- The paper's November 11, 2008 front page
- Type: Weekly newspaper
- Format: Tabloid
- Owner: The Public Record
- Publisher: James Tayoun, Sr.
- Editor-in-chief: James Tayoun, Sr.
- Founded: 1999
- Language: English
- Headquarters: 1323 South Broad Street Philadelphia PA 19147 United States
- Price: free by mail and street boxes
- ISSN: 1938-8551
- Website: phillyrecord.com

= The Public Record (newspaper) =

Newspaper in Philadelphia, US

The Public Record is a free weekly tabloid newspaper, published in Philadelphia, Pennsylvania since 1999. In addition to news coverage, The Public Record publishes opinion essays and editorial commentary. The editorial matter is local and state politics, labor unions, schools and community organization news. The advertising matter is by labor unions, businesses, candidates for public office, elected officials, and official city notices such as legal notices by the courts, election notices and Philadelphia Sheriff's sales.

==History==
The Public Record began publication in September 1999 as a semi-monthly, and changed to a weekly in April, 2000.

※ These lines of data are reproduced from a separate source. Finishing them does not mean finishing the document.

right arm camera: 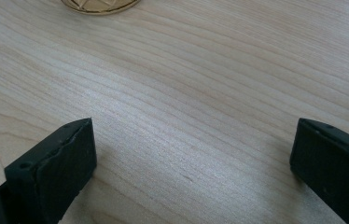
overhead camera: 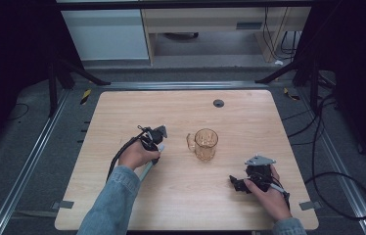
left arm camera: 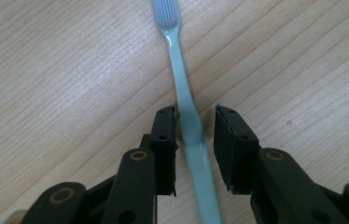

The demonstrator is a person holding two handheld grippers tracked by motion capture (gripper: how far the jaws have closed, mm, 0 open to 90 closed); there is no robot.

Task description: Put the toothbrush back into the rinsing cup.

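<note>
Closing in on the pale green toothbrush [left arm camera: 189,126] lying flat on the tabletop [overhead camera: 122,112], the left claw [left arm camera: 196,130] straddles its handle, one pad touching, not yet pinching; lifting remains. At three o'clock stands the amber cup [overhead camera: 206,144]; the right claw [right arm camera: 191,154] rests spread, empty

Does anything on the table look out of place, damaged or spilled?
Nothing stands out. The amber glass mug stands upright and looks empty, with no spill on the wooden table. The pale green toothbrush lies flat and looks intact.
</note>
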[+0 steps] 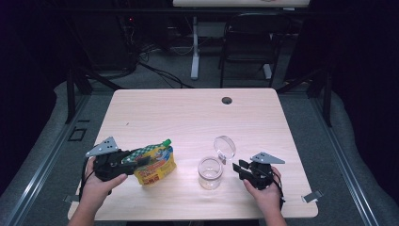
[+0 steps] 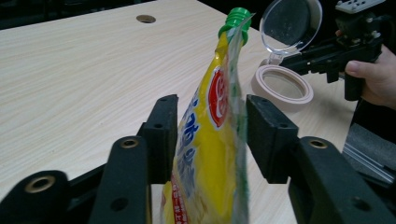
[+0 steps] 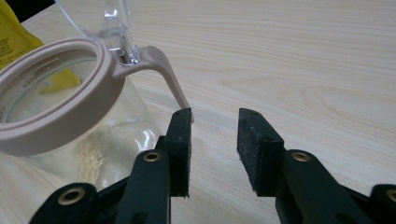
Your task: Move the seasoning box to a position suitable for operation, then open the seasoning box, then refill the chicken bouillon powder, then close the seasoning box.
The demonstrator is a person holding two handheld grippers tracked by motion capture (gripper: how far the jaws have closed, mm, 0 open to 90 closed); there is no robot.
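bare pale tabletop [image 1: 188, 113] stretches wide beyond the glass jar [image 1: 210, 173], its flip lid [image 1: 225, 146] up. left of the jar, the left gripper [image 1: 141, 161] brackets a yellow spout pouch [image 1: 153, 164], jaws parted, unclamped. right gripper [image 1: 236, 168] just right of the jar, jaws apart, empty, near the front edge.

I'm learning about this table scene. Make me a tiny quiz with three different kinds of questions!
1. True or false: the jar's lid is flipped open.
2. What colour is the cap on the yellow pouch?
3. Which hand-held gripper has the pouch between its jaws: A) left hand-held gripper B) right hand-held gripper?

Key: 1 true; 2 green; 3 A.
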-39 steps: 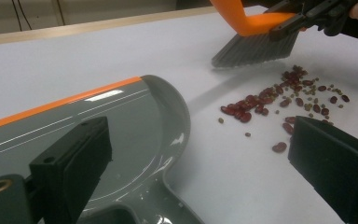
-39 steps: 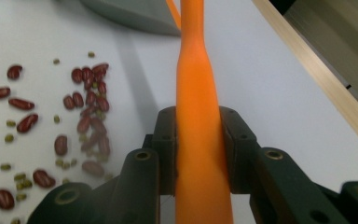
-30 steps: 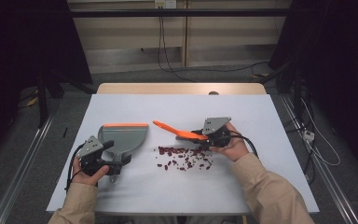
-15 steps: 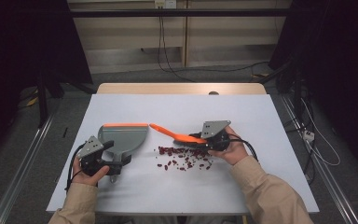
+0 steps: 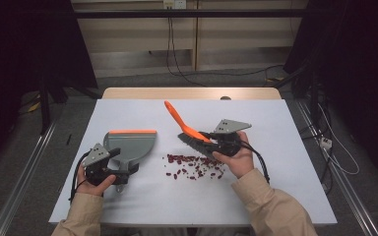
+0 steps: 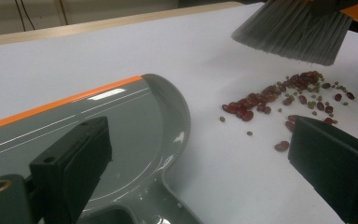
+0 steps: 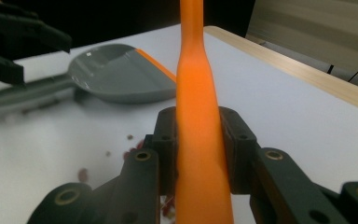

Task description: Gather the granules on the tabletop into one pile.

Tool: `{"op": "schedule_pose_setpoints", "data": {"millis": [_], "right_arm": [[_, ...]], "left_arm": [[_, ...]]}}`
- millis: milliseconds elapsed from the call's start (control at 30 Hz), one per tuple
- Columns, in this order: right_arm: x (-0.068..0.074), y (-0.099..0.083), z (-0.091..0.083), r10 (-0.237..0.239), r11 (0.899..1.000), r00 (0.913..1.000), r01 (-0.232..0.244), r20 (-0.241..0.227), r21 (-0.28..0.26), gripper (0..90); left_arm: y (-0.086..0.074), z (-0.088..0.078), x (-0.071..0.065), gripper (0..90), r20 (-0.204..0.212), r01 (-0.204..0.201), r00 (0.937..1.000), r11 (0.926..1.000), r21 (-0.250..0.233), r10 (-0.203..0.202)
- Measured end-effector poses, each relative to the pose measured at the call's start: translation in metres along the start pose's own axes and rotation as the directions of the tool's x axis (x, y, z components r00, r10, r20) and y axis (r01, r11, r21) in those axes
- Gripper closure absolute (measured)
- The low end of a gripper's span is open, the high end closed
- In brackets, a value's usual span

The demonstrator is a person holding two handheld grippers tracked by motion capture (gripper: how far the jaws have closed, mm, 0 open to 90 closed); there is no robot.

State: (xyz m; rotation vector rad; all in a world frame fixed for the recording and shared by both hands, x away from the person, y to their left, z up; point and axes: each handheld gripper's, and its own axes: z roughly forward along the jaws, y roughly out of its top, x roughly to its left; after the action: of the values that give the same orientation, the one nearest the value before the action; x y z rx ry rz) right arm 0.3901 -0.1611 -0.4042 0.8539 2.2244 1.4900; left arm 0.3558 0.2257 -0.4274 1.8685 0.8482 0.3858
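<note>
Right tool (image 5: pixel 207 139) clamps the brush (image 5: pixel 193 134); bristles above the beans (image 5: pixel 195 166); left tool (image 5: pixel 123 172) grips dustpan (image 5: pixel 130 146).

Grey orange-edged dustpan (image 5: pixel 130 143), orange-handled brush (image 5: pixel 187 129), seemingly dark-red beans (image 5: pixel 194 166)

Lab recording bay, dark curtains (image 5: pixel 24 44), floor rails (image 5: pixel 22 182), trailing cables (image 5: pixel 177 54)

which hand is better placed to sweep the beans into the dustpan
Right. The right gripper is clamped on the brush, bristles raised just above the beans; the left gripper is at the dustpan handle.
</note>
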Motion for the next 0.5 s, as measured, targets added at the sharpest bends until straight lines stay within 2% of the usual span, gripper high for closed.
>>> {"op": "schedule_pose_setpoints", "data": {"millis": [67, 133, 267, 400, 500], "right_arm": [[0.007, 0.001, 0.002, 0.034, 0.999, 0.9994, -0.034, -0.006, -0.005, 71.5], [0.012, 0.001, 0.005, 0.032, 0.999, 0.9995, -0.032, 0.009, -0.007, 71.5], [0.016, -0.001, 0.010, 0.071, 0.998, 0.9975, -0.071, 0.010, -0.001, 71.5], [0.019, -0.003, 0.012, 0.145, 0.989, 0.9893, -0.145, 0.018, 0.005, 71.5], [0.023, -0.004, 0.013, 0.176, 0.984, 0.9838, -0.176, 0.035, -0.003, 71.5]], "left_arm": [[0.000, 0.000, 0.000, 5.9, 0.000, 0.000, 1.0000, 1.0000, 0.000, 0.000], [0.000, 0.000, 0.000, 5.9, 0.001, 0.001, 1.0000, 1.0000, -0.001, -0.001], [0.000, 0.000, 0.000, 5.9, 0.002, 0.000, 1.0000, 1.0000, -0.001, 0.000], [0.000, 0.000, 0.000, 5.9, 0.001, -0.002, 1.0000, 1.0000, 0.000, 0.002], [0.000, 0.001, 0.000, 5.9, 0.003, 0.000, 1.0000, 1.0000, 0.002, 0.000]]}}
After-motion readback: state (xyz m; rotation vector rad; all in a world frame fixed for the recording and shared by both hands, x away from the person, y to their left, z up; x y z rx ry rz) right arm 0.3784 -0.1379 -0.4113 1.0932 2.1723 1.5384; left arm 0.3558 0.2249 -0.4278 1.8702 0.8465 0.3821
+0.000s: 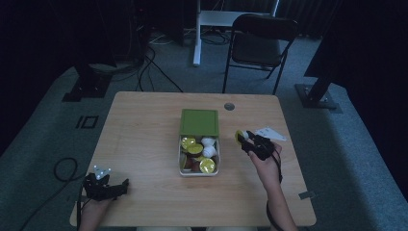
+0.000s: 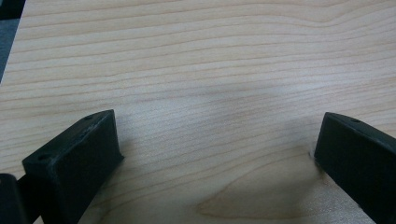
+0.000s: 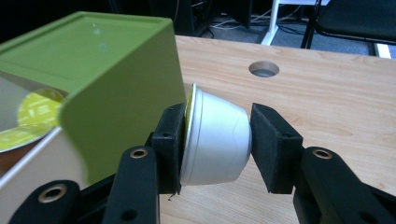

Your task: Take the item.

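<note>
One white capsule [image 3: 217,140] is pinched by the right hand-held gripper [image 1: 251,142] beside the box [image 1: 199,171]. Several capsules are already boxed. The left hand-held gripper [image 1: 107,188] is rested spread and empty on the bench [image 1: 144,125].

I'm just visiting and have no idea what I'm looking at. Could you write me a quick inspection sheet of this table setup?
Surface: light wooden table, with a round hole near its far edge.
Job's things: an open box at mid-table holding yellow-lidded and white capsules, its green lid standing open at the far side; one white capsule with a yellow lid is in the right gripper.
Clutter: a white paper on the table beyond the right gripper.
Grippers: left gripper open, low over bare wood at the near left corner; right gripper shut on the capsule, just right of the box.
Cables: black cables on the floor at left.
Surroundings: grey carpet, a black chair behind the table.
</note>
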Demonstrator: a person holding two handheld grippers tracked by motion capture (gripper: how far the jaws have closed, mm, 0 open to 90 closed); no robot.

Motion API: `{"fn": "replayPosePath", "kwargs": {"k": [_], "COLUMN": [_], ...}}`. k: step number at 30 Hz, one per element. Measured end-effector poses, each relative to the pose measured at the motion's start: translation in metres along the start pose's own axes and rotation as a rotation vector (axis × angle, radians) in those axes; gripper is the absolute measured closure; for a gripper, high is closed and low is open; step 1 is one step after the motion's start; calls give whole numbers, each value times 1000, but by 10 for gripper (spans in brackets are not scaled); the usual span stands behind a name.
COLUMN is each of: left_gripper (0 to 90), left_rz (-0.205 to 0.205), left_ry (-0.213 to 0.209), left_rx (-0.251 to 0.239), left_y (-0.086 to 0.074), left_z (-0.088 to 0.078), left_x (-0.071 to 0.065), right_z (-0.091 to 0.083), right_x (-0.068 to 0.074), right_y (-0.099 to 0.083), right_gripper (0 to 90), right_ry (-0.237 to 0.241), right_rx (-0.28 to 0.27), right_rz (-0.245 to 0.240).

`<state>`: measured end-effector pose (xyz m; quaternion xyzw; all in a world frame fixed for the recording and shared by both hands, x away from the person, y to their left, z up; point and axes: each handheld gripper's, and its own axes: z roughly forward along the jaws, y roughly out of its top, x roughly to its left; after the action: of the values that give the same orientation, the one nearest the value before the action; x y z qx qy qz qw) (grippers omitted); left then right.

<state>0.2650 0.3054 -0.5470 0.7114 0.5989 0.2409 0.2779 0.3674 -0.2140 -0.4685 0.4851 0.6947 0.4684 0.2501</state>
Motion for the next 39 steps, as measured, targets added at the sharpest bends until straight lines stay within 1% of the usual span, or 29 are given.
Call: {"fn": "replayPosePath", "kwargs": {"k": [5,6,8,11,12,16,17,25,29,31,32,33,37,39], "left_gripper": [3,3,3,3,3,3,3,3,3,3,3,3,3,3], "left_rz": [-1,-1,-1,-2,0,-1,0,0,0,0,-1,0,0,0], "left_ry": [0,0,0,0,0,0,0,0,0,0,0,0,0,0], "left_rx": [-2,-2,-2,-1,-1,-2,-1,-1,-1,0,-2,-1,-1,-1], "left_y": [0,0,0,0,0,0,0,0,0,0,0,0,0,0], "left_z": [0,0,0,0,0,0,0,0,0,0,0,0,0,0], "left_x": [0,0,0,0,0,0,0,0,0,0,0,0,0,0], "right_z": [12,12,18,24,26,35,39,53,60,62,64,64,70,71], "right_x": [-4,-4,-6,-8,-8,-9,-10,-10,-11,-11,-12,-12,-14,-15], "right_y": [-7,-7,-11,-12,-13,-14,-15,-16,-18,-19,-20,-20,-23,-24], "right_gripper": [566,566,567,566,566,567,566,566,566,567,567,567,566,566], "right_ry": [-17,-17,-21,-15,-15,-14,-11,-26,-46,-47,-46,-46,-34,-35], "right_rx": [15,15,25,36,42,55,61,76,96,99,104,104,116,121], "right_rz": [15,15,14,30,27,39,45,47,29,30,43,43,72,77]}}
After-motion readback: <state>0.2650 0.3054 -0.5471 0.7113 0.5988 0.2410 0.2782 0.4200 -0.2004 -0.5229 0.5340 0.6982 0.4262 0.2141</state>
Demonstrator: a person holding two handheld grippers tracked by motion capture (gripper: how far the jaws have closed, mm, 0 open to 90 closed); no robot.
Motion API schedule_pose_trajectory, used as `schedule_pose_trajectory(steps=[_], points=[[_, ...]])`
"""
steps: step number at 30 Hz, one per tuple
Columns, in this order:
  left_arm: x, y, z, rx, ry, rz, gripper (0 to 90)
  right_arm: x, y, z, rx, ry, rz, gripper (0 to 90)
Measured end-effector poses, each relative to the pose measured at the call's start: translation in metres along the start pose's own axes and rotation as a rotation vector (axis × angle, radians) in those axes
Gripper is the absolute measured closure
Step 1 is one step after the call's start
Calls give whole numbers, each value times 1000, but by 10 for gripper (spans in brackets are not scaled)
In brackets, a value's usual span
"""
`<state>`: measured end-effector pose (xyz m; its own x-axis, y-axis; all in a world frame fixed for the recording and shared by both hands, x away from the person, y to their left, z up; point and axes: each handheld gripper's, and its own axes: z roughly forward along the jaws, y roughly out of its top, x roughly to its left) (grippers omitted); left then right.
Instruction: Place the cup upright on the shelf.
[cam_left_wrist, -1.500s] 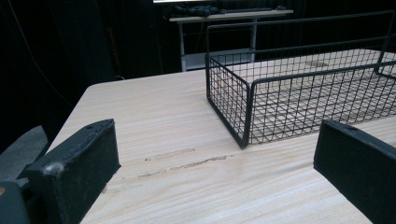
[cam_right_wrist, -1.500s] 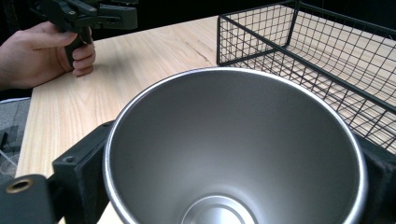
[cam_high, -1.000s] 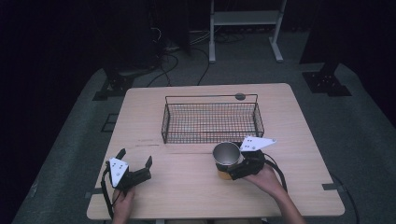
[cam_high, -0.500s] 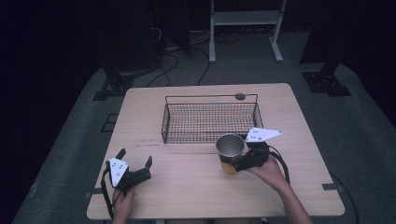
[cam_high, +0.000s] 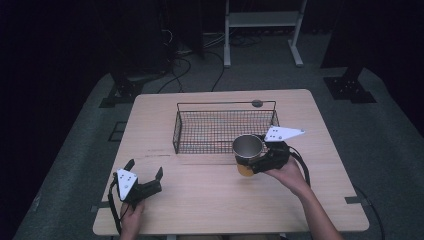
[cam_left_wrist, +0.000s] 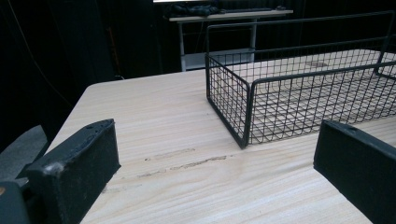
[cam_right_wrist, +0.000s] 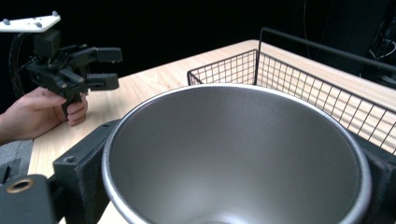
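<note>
High view: one steel cup (cam_high: 248, 148) clamped in the right gripper (cam_high: 260, 161), carried just above the desk (cam_high: 210, 200) at the basket's (cam_high: 226, 125) front right corner, roughly 5 o'clock from the basket's middle. Rim upright, inside empty, orange lower part showing beneath. Basket bare of any load. Left gripper (cam_high: 145, 176) down at 7 o'clock on the desk, fingers spread, nothing between them. Judged as mid-way: cup picked up and brought to the basket's edge, not yet over the wire wall; left to do, by the look of it, lifting over the rim, setting down inside, letting go.

Left gripper view: both black fingers (cam_left_wrist: 77, 168) wide apart with bare wood between, near corner of the basket (cam_left_wrist: 243, 121) ahead toward 1 o'clock, nothing inside the mesh.

Right gripper view: cup (cam_right_wrist: 233, 154) pinched at its sides between the right gripper's fingers (cam_right_wrist: 84, 165), mouth open and empty; basket (cam_right_wrist: 299, 86) beyond at 1 o'clock; left gripper (cam_right_wrist: 109, 67) far off at 10 o'clock, held in a hand (cam_right_wrist: 32, 114), fingers parted.

Count: one cup, one basket, one desk, two grippers, one small dark round fitting (cam_high: 257, 103) at the desk's far edge.
</note>
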<state>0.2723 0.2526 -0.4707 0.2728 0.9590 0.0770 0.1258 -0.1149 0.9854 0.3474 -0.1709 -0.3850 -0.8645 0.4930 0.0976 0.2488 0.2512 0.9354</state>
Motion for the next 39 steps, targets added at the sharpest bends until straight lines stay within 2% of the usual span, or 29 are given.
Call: schedule_pose_trajectory(steps=[39], points=[[0,0,0,0,2,0,0,-37,50,17,10,-39,3,70]])
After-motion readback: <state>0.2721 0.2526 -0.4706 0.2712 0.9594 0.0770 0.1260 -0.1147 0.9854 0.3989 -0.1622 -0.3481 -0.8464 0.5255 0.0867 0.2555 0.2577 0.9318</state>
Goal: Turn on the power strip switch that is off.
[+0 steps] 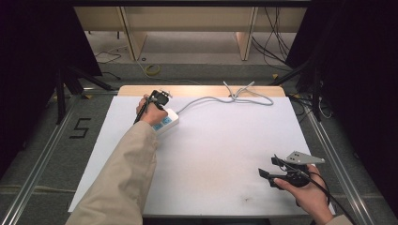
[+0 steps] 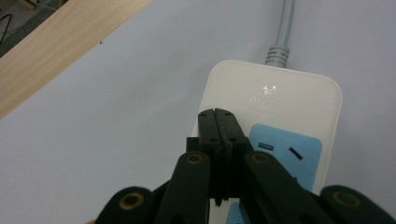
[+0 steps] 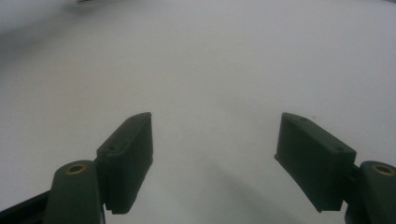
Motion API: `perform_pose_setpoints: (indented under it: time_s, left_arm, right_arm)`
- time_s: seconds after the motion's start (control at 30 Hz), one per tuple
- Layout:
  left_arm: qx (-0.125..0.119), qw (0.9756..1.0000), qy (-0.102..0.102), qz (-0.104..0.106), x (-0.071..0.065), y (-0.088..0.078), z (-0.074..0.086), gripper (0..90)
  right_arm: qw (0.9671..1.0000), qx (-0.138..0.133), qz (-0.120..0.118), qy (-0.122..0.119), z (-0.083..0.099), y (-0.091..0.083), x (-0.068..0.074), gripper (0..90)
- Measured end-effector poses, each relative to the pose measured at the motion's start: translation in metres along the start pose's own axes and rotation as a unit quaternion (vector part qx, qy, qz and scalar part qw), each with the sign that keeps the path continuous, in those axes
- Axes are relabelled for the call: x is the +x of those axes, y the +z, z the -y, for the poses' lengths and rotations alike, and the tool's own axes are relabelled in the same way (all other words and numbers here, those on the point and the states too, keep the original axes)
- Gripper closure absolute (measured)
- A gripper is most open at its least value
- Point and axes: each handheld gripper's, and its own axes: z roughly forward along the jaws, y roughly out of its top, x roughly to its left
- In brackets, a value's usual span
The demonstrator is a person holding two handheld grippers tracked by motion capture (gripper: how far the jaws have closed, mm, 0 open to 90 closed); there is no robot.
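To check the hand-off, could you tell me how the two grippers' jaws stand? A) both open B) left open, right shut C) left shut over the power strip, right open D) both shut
C: the left gripper has its jaws pressed together over the power strip, while the right gripper has a wide gap between its jaws above the table.

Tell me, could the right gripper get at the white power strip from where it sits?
Probably yes: the right gripper is open, and bare white table lies between it and the power strip, though the shut left gripper already sits over it.
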Motion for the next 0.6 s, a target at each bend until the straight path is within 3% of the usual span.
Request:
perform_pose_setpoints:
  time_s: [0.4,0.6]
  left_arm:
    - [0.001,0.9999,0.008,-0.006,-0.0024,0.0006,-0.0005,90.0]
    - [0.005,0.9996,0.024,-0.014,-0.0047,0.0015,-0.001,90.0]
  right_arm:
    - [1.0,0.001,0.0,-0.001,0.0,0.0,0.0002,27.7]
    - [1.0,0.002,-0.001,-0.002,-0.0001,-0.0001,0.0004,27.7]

The publisher of the Public Record was James Tayoun, Sr. who was a former City Councilman in Philadelphia and State Representative in Harrisburg who resigned from office after pleading guilty to racketeering, mail-fraud, tax- evasion and obstruction-of-justice.

In 2010, the Public Record announced a new sister publication, "The South Philadelphia Public Record."

Frank Talent wrote under a pseudonym for the publication as gossip columnist "The Snooper" until his death in 2011.